Bu yazımda, vergi idareleri tarafından kod listesine alınan kişilerin, bu listeden çıkmak için yapmaları gereken işlemler hakkında yapılması gerekenlere değineceğim.
GİRİŞ
Vergi idareleri tarafından, sahte belge düzenleme fiili başta olmak üzere muhtelif nedenlerden ötürü vergi mükelleflerinin özel esaslara tabi mükellefler listesine (kod listesi) alındığı görülmektedir.
Öncelikle sahte fatura kullanımının azaltılması amacıyla vergi idaresince sakıncalı ya da şüpheli bazı durumları tespit edilen mükellefler izlenmekte ve bu amaçla olumsuz mükellefler listesi olarak adlandırılan ve kod listesi olarak da ifade edilen uygulamaya göre, olumsuzlukları bulunan mükellefler çeşitli kriterlere göre sınıflandırılmakta ve bu şekilde listeler veri tabanına aktarılmaktadır. Kod listesine giren mükelleflerin sayısının çokluğu nedeniyle, bu mükellefler haklarında kısa sürede vergi incelemesi yapılamadığından, kod listesine alınanlardan fatura alan mükellefler uyarılarak bu faturaların gelir, kurumlar ve katma değer vergisi indirimlerinde kullanılmasının önüne geçilmesi amaçlanmaktadır.

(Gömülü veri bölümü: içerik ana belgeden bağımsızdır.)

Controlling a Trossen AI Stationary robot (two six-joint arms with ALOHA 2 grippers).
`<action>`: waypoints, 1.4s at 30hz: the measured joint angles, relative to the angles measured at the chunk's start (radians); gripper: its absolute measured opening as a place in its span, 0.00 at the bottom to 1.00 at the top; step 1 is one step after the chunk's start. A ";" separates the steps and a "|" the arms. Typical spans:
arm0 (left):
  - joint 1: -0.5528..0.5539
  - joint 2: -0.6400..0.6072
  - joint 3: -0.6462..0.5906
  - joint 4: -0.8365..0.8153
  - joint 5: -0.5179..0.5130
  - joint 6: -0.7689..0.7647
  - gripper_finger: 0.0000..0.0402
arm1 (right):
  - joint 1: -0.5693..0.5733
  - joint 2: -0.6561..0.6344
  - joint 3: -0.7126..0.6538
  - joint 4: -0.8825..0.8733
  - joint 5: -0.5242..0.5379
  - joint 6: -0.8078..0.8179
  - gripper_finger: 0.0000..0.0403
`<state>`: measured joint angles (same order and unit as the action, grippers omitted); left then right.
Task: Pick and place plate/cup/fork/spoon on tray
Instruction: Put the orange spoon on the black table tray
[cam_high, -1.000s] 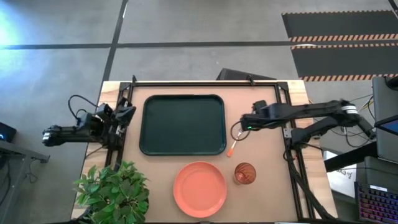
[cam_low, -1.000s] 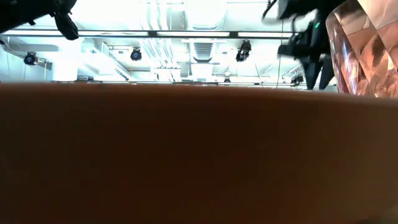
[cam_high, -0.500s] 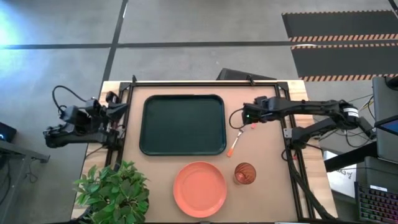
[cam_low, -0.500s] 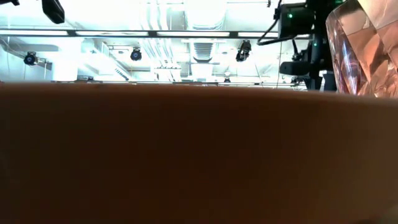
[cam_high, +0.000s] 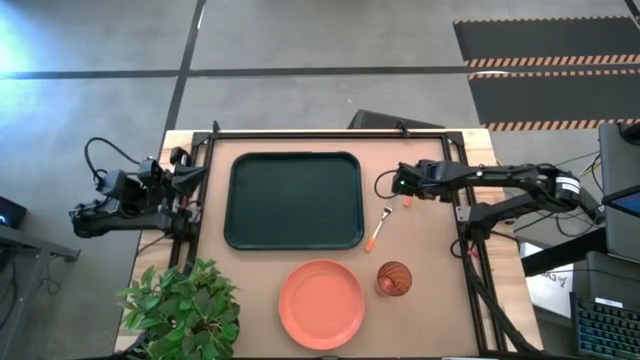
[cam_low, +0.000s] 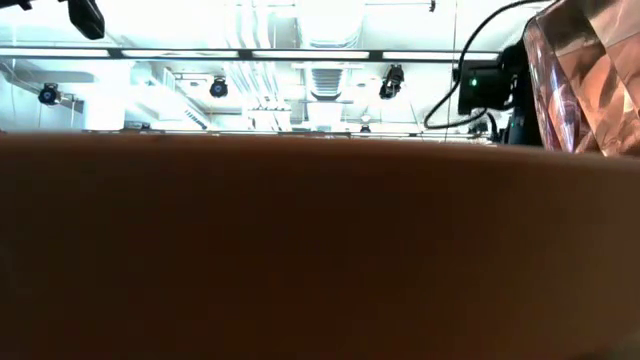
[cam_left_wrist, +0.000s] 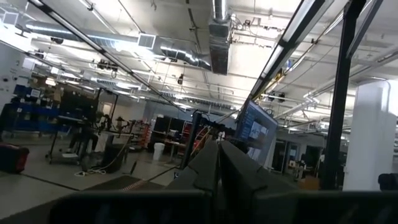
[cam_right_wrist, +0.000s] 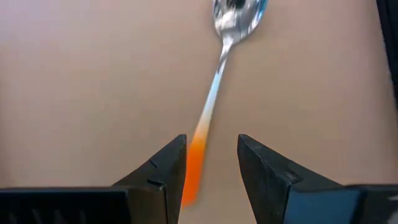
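The dark tray (cam_high: 293, 200) lies at the table's far middle. The salmon plate (cam_high: 321, 303) lies flat near the front edge, and the red-brown cup (cam_high: 393, 279) stands to its right, also close up in the low view (cam_low: 590, 70). An orange-handled utensil (cam_high: 378, 228) lies between tray and cup. A short orange end (cam_high: 407, 202) shows beside my right gripper (cam_high: 398, 186). My right gripper (cam_right_wrist: 211, 162) is open over the spoon (cam_right_wrist: 217, 81), its fingers on either side of the orange handle. My left gripper (cam_high: 195, 172) is shut at the tray's left, pointing up into the room.
A potted plant (cam_high: 185, 310) stands at the near left corner. Black frame rails (cam_high: 330, 131) run along the table's far, left and right sides. A cable loop (cam_high: 380, 185) hangs by my right gripper. Bare tabletop lies right of the tray.
My left gripper has drawn back toward the table's left edge and tipped upward. My right gripper has moved toward the table's right and far edges, uncovering the utensil's silver head and an orange end beside it. Tray, plate and cup have stayed put.
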<state>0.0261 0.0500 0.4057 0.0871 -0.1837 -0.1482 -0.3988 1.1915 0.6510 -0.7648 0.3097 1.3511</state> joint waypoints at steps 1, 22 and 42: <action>0.000 0.001 0.000 -0.001 0.000 0.000 0.00 | -0.005 0.012 -0.006 0.016 0.005 0.009 0.33; -0.001 -0.001 0.000 0.000 0.025 -0.004 0.00 | -0.121 0.343 0.106 0.136 0.042 -0.080 0.32; 0.000 -0.001 0.000 0.000 0.024 -0.005 0.00 | -0.121 0.318 0.110 0.124 0.043 -0.195 0.02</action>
<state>0.0261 0.0494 0.4061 0.0868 -0.1593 -0.1532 -0.5194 1.5094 0.7609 -0.6405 0.3523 1.1563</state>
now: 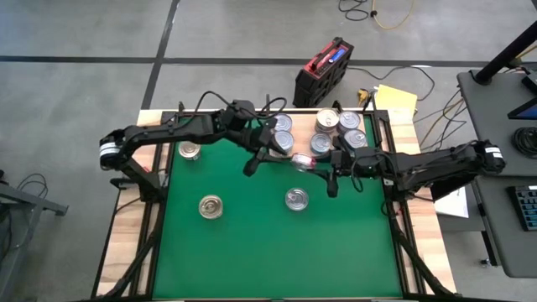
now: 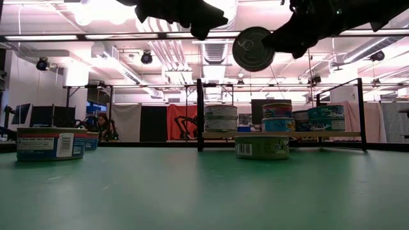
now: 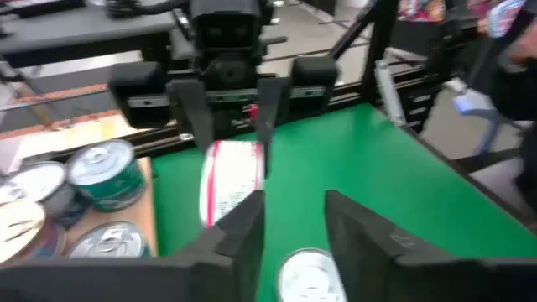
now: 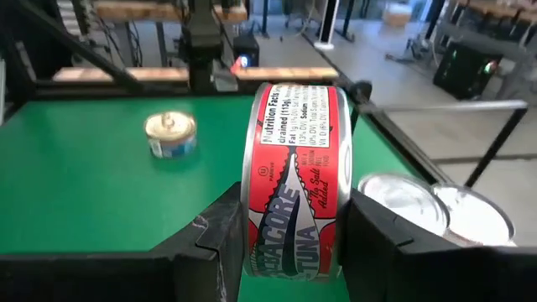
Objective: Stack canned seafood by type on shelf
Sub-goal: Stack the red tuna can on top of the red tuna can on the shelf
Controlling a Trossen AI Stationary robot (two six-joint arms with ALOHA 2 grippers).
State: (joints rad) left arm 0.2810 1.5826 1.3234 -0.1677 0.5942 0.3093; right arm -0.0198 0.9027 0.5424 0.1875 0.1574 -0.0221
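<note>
Red tuna can (image 4: 292, 191) pinched on edge in right end effector (image 4: 289, 239).
Raised above green mat (image 1: 252, 243); left end effector (image 3: 289, 222) spread, facing it from 9 o'clock.

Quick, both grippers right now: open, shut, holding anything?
Left gripper: open, empty, facing the held can.
Right gripper: shut on the red-labelled tuna can, held on edge.

The left gripper's (image 3: 294, 231) two dark fingers stand parted with nothing between them. Beyond them the right gripper (image 3: 231, 138) clamps a red-and-white can (image 3: 231, 180) on edge above the green mat (image 3: 377, 168). A silver-lidded tin (image 3: 310, 275) lies below; more cans (image 3: 105, 172) crowd the pale shelf (image 3: 151, 178).
</note>
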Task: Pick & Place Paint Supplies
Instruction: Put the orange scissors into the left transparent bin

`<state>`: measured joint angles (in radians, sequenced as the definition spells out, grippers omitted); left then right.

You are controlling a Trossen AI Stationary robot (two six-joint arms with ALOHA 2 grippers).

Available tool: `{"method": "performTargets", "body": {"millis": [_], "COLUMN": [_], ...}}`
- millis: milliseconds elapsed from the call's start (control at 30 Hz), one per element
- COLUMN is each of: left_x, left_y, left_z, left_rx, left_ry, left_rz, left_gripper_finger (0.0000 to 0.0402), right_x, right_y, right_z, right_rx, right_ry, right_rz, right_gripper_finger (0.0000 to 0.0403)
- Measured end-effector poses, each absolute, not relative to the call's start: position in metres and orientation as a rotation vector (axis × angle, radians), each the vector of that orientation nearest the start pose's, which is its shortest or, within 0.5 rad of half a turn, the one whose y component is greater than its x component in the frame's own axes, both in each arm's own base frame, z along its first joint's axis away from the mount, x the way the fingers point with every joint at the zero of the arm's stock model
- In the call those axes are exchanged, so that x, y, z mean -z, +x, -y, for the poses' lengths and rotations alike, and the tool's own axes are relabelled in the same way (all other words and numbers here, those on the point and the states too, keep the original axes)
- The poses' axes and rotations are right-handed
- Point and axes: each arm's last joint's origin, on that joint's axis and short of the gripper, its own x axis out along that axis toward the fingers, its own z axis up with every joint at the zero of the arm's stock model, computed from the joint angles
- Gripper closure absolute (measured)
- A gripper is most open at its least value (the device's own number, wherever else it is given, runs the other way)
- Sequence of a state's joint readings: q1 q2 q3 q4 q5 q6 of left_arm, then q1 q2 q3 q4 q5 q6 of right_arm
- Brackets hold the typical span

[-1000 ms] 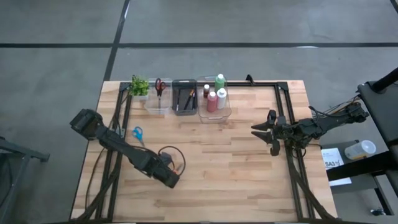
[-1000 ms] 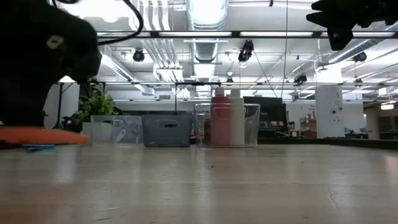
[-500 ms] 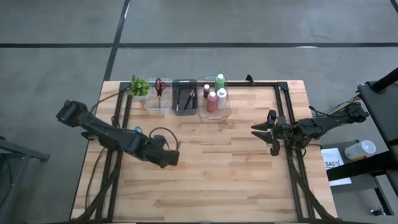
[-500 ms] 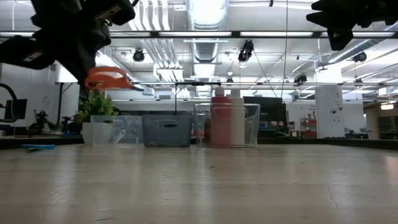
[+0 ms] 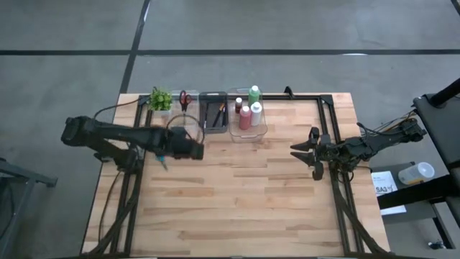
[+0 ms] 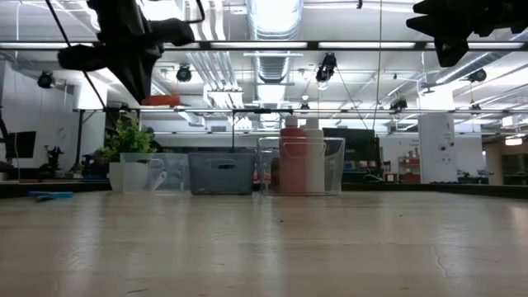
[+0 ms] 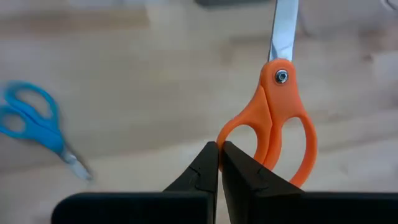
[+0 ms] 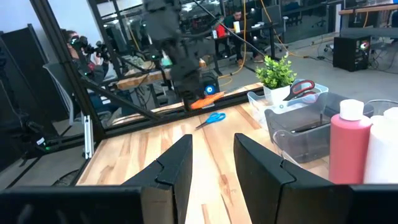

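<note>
Raised from mid-table toward the clear bin (image 5: 184, 119): left gripper (image 7: 219, 163), clamped on one loop of orange scissors (image 7: 278, 121), blades forward, airborne. Thin one-loop hold; risk of swinging, slipping, or snagging the rim. Right gripper (image 5: 310, 153) half-open, empty, parked right.

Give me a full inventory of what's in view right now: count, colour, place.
Orange scissors: 1, orange, held above the table by the left gripper.
Blue scissors: 1, blue, flat on the table's left side.
Red scissors: 1, red, in the clear bin by the plant.
Plant: 1, green, far left corner.
Dark bin: 1, grey, holds brushes.
Bottles: 4 visible; red, white, green, small dark; in the right clear bin.
Table: 1, light wood.
Left gripper: shut on the orange scissors' handle.
Right gripper: open, empty, above the table's right side.
</note>
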<state>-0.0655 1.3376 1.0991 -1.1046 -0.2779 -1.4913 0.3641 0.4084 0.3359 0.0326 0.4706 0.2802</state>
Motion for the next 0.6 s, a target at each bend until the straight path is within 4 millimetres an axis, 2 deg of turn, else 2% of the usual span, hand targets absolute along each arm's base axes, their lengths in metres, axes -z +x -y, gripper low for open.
{"method": "performTargets", "body": {"millis": [167, 367, 500, 600], "left_x": [-0.275, -0.283, -0.284, -0.285], "left_y": [0.223, 0.201, 0.186, 0.180], "left_z": [-0.040, -0.096, -0.124, -0.138], "left_rx": [-1.133, -1.176, -1.215, -1.221], "left_ry": [-0.950, -0.896, -0.874, -0.860], "left_rz": [-0.924, -0.899, -0.898, -0.889], "left_gripper_finger": [0.0385, 0.0385, 0.0385, 0.0385], "right_x": [-0.247, -0.247, -0.247, -0.247], "right_y": [0.117, 0.117, 0.117, 0.117], "right_z": [-0.030, -0.030, -0.030, -0.030], "right_rx": [0.111, 0.111, 0.111, 0.111], "right_ry": [0.264, 0.264, 0.264, 0.264], "right_rz": [-0.021, -0.021, -0.021, -0.021], "right_gripper_finger": [0.0287, 0.0287, 0.0287, 0.0287]}}
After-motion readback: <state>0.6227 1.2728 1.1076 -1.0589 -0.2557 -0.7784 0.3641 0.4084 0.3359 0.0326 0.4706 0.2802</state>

Özel esaslara alınma işleminin ise mükellefler açısından telafisi imkansız pek çok sonuç doğurabileceğinden, bu yazıda vergi idarelerinin yaptığı kod listesine alma işleminin hukuka uygun olup olmadığı irdelenerek bu durum ile karşılaşan kişilerin listeden çıkmaları için yapması gereken işlemlere yer verilmiştir.
1-Özel esaslara alınma işleminin kanuni dayanağının bulunup bulunmadığı;
Türkiye Cumhuriyeti Anayasası'nın 73. maddesinde; herkesin, kamu giderlerini karşılamak üzere, mali gücüne göre, vergi ödemekle yükümlü olduğu, vergi yükünün adaletli ve dengeli dağılımının, maliye politikasının sosyal amacı olduğu, vergi, resim, harç ve benzeri mali yükümlülüklerin kanunla konularak değiştirileceği veya kaldırılacağı düzenlenmiştir.
213 sayılı Vergi Usul Kanunu'nun 3. maddesinde; vergi kanunlarının, lafzı ve ruhu ile hüküm ifade edeceği, lafzın açık olmadığı hallerde vergi kanunlarının hükümlerinin konuluşundaki maksat, hükümlerin kanunun yapısındaki yeri ve diğer maddelerle olan bağlantısı göz önünde tutularak uygulanacağı, vergilendirmede vergiyi doğuran olay ve bu olaya ilişkin muamelelerin gerçek mahiyetinin esas olduğu, vergiyi doğuran olay ve bu olaya ilişkin muamelelerin gerçek mahiyetinin yemin hariç her türlü delille ispatlanabileceği, vergiyi doğuran olayla ilgisi tabii ve açık bulunmayan şahit ifadesinin ispatlama vasıtası olarak kullanılamayacağı ve iktisadi, ticari ve teknik icaplara uymayan veya olayın özelliğine göre normal ve mutad olmayan bir durumun iddia olunması halinde ispat külfetinin bunu iddia eden tarafa ait olduğu hükme bağlanmıştır.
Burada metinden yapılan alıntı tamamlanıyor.